We mentioned that Heber and Jabin were allies. That is where the commander Sisera fled. The tent was occupied by the wife of Heber, a woman named Jael. When Sisera arrived there, Jael said to him, “Turn aside, my lord, turn aside to me; do not fear” (4:18). She covered him with a blanket to hide him in the tent. When he asked some water from her, she supplied instead a drink of milk (it seems furthering his trust in her). He asked her to tell any who came by to say she was alone, and then being tired he fell asleep under the blanket.
However, Jael did not have the same respect for King Jabin. Unlike her husband and his loyalties, Jael secretly sought to assist the Israelites and the Lord. While Sisera was sleeping, “Then Jael, Heber’s wife, took a tent peg and took a hammer in her hand, and went softly to him and drove the peg into his temple, and it went down into the ground; for he was fast asleep and weary. So he died.” (4:21).

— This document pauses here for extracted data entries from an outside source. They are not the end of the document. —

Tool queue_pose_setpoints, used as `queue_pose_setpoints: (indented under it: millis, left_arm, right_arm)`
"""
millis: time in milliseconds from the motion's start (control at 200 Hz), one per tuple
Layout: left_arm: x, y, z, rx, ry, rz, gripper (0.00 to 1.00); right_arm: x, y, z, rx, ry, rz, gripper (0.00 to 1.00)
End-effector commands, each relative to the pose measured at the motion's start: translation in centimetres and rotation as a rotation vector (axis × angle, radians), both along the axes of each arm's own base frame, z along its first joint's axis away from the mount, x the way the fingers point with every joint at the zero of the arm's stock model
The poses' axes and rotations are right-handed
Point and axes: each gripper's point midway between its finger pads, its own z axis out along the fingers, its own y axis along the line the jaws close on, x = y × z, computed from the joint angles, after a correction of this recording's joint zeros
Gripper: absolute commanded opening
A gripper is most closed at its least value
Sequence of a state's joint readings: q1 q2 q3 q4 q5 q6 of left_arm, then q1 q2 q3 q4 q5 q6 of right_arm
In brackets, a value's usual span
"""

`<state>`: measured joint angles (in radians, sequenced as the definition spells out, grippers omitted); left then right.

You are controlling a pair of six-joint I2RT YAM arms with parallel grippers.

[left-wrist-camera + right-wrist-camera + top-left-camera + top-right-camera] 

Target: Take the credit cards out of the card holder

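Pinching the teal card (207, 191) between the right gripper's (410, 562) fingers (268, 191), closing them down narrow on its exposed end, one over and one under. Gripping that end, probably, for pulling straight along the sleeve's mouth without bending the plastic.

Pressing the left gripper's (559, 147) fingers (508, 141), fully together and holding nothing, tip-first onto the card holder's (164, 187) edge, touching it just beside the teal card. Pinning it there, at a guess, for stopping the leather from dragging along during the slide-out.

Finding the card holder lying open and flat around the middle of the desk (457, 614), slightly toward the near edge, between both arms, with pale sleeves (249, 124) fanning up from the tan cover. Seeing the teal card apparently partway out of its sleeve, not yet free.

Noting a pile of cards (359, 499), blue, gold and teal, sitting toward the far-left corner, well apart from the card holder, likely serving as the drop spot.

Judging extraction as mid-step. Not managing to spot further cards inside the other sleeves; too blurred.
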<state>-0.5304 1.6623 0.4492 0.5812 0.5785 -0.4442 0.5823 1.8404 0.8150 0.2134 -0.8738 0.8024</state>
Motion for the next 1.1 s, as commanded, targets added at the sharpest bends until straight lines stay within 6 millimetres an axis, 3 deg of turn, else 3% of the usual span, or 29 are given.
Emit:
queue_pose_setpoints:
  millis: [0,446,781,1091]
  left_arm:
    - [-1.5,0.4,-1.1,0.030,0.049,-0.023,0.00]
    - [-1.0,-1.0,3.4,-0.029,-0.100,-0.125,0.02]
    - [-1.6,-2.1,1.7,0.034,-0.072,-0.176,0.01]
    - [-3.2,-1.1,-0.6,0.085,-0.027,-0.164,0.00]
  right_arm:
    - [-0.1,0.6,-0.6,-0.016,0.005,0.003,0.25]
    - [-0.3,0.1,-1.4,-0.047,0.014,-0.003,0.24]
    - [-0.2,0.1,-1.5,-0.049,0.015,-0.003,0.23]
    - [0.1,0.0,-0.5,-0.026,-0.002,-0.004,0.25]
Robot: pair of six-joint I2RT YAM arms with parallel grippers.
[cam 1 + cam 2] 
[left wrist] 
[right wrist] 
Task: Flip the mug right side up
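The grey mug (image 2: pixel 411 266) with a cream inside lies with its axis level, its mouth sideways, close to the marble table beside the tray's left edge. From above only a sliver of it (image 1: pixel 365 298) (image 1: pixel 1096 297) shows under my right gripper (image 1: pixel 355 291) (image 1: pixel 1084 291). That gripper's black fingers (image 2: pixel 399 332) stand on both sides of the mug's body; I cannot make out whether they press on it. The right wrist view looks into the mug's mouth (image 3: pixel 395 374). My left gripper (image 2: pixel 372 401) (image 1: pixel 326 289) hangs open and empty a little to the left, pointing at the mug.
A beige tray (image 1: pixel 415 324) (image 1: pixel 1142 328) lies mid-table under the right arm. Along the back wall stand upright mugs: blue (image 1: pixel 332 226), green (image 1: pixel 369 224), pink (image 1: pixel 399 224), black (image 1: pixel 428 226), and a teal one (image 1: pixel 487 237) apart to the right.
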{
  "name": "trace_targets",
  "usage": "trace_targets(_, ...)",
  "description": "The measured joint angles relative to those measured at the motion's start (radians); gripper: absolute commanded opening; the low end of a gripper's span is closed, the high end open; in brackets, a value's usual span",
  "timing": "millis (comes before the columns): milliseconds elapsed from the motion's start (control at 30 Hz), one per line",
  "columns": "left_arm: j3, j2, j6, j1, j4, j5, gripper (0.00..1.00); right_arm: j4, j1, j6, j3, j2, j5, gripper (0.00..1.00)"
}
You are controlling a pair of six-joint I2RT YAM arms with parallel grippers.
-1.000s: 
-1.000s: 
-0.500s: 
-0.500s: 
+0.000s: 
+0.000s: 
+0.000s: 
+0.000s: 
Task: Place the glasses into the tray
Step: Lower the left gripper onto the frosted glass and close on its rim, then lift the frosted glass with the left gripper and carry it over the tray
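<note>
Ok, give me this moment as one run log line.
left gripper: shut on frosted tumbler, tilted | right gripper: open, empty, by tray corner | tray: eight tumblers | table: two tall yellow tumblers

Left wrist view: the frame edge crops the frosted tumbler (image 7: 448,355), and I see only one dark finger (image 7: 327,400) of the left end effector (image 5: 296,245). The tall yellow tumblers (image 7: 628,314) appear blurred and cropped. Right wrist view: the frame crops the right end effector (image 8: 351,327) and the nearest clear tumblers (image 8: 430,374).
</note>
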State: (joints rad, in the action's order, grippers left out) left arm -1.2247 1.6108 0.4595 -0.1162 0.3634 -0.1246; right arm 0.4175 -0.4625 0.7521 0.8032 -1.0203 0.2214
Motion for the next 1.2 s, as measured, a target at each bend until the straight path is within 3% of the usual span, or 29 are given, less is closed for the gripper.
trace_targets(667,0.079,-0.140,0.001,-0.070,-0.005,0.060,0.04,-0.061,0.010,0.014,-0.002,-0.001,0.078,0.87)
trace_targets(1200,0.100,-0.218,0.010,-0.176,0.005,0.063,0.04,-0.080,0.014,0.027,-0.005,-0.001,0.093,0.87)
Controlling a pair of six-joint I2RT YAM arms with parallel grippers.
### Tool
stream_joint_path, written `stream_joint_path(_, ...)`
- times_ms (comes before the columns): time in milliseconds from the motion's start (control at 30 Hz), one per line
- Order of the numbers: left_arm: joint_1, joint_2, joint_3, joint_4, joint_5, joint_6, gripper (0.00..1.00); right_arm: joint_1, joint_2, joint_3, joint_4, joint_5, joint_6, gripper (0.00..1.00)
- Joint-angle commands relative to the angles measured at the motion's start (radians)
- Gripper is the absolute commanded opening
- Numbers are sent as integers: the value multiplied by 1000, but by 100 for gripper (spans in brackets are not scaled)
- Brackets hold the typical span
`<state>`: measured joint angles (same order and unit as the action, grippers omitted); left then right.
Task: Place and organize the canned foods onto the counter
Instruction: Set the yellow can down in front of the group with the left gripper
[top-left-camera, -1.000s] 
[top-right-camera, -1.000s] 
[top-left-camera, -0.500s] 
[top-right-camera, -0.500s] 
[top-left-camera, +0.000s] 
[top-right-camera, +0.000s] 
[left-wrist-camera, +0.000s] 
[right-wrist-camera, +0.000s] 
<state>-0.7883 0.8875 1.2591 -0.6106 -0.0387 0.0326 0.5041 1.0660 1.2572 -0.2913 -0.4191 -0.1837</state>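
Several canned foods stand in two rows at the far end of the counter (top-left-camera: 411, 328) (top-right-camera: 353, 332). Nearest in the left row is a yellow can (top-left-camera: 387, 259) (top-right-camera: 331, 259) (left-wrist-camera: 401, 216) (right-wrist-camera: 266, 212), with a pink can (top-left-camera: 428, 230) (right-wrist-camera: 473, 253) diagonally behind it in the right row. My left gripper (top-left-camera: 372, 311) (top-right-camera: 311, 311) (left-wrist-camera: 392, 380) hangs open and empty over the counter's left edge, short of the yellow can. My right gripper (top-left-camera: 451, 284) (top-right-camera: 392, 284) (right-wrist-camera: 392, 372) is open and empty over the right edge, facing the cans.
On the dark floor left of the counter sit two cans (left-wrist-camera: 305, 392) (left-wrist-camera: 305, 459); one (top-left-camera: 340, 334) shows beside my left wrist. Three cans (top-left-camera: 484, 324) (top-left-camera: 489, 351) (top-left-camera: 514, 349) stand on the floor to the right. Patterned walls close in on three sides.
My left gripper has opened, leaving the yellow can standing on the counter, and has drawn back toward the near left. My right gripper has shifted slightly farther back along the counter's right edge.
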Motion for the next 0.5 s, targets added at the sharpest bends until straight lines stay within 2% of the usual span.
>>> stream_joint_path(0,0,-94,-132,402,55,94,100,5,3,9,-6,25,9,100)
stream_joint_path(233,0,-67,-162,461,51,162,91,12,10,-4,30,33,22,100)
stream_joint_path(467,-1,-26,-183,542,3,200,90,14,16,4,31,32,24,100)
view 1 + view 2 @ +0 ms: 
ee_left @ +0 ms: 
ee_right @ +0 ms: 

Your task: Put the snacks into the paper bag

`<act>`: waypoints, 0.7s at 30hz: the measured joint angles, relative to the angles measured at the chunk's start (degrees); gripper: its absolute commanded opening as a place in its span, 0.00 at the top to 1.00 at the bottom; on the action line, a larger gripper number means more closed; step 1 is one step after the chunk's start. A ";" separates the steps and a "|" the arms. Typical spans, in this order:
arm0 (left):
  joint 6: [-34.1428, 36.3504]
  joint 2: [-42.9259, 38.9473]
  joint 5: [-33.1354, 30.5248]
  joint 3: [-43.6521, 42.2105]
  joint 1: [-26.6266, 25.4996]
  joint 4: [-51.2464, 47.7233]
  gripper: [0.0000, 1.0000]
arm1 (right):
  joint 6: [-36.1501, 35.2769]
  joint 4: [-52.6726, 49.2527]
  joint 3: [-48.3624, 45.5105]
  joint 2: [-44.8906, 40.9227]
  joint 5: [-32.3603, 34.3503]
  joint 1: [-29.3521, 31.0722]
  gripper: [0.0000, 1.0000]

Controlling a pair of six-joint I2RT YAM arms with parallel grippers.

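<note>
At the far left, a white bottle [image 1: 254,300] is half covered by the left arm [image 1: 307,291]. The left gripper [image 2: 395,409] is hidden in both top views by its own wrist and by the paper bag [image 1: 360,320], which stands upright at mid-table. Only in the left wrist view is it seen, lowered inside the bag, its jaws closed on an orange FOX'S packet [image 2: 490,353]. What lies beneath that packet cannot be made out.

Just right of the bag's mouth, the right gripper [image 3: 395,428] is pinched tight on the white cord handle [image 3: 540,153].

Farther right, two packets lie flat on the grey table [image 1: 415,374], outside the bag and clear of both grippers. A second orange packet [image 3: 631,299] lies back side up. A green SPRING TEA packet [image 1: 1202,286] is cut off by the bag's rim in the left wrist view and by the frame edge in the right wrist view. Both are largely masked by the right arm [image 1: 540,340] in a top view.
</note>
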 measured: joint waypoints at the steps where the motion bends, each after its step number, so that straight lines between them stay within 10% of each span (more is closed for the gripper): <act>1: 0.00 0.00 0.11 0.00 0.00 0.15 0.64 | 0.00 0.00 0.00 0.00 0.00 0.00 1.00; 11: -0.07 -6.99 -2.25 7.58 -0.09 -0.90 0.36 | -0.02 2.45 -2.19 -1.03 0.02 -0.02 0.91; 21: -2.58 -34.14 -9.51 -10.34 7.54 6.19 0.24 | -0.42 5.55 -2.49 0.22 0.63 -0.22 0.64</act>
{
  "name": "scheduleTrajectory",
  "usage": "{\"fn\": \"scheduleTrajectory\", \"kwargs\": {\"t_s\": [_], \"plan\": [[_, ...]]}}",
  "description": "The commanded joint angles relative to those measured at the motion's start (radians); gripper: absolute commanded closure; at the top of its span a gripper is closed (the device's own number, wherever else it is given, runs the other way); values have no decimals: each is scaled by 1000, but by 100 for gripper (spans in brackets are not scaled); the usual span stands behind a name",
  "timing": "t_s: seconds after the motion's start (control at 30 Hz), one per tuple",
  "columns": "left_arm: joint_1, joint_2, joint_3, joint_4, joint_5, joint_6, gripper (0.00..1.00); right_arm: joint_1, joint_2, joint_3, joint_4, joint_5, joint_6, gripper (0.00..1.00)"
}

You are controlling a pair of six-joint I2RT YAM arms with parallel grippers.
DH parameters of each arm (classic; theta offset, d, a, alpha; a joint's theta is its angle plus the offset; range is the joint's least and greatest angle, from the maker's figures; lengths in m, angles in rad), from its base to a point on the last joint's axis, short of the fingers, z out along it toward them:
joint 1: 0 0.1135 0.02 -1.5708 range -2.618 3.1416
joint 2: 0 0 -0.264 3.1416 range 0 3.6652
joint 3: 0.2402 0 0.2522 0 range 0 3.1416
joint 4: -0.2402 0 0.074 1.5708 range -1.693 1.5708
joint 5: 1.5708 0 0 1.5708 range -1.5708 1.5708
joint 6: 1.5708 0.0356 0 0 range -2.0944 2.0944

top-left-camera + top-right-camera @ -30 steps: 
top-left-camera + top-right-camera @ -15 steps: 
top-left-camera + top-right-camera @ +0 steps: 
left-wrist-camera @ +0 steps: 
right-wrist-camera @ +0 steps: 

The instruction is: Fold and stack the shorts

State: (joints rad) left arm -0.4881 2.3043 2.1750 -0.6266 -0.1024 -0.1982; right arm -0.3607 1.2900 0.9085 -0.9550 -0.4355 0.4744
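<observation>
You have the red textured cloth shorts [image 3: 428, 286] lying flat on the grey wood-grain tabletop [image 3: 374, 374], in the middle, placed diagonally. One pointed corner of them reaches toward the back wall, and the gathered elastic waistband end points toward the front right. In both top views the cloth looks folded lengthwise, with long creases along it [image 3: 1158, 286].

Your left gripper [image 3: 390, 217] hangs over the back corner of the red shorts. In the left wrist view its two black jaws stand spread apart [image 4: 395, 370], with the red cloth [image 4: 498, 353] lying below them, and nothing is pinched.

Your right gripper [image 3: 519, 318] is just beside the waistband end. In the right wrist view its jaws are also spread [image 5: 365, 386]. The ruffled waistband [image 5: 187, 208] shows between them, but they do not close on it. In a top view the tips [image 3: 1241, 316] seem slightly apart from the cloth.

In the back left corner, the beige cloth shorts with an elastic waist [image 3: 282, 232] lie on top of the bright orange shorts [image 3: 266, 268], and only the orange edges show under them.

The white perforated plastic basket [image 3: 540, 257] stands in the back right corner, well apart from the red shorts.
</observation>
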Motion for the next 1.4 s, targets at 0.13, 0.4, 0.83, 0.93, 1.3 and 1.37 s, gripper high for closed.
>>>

This shows how God’s will cannot be thwarted by men. It reminds us of Jonah, who sought to run away from God only to have a great fish swallow him up, as a message from God. Or perhaps Rahab the harlot, whose protection of the spies sent by Israel accomplished the destruction of Jerusalem. God’s will can’t be overcome!
Like Rahab, this action of Jael, who after killing Sisera directed the Israelites to his body (4:22), caused Jael’s name to be honored in history. We are told that as a result of this great victory, “So the land had rest for forty years” (5:31).
After the victory, Deborah proclaimed a song of victory. Hear what she had to say about Jael, the wife of Heber.
“Most blessed among women is Jael,
The wife of Heber the Kenite;
Blessed is she among women in tents.
He asked for water, she gave milk;
She brought out cream in a lordly bowl.
She stretched her hand to the tent peg,
Her right hand to the workmen’s hammer;
She pounded Sisera, she pierced his head,
She split and struck through his temple.
At her feet he sank, he fell, he lay still;
At her feet he sank, he fell;
Where he sank, there he fell dead”
Judges 5:24-27
Finally hear the conclusion to Deborah’s song, as it has the same implications for God’s people today. “Thus let all Your enemies perish, O LORD! But let those who love Him be like the sun when it comes out in full strength” (Judges 5:31). As Paul wrote, “For I am persuaded that neither death nor life, nor angels nor principalities nor powers, nor things present nor things to come, nor height nor depth, nor any other created thing, shall be able to separate us from the love of God which is in Christ Jesus our Lord” (Romans 8:38-39).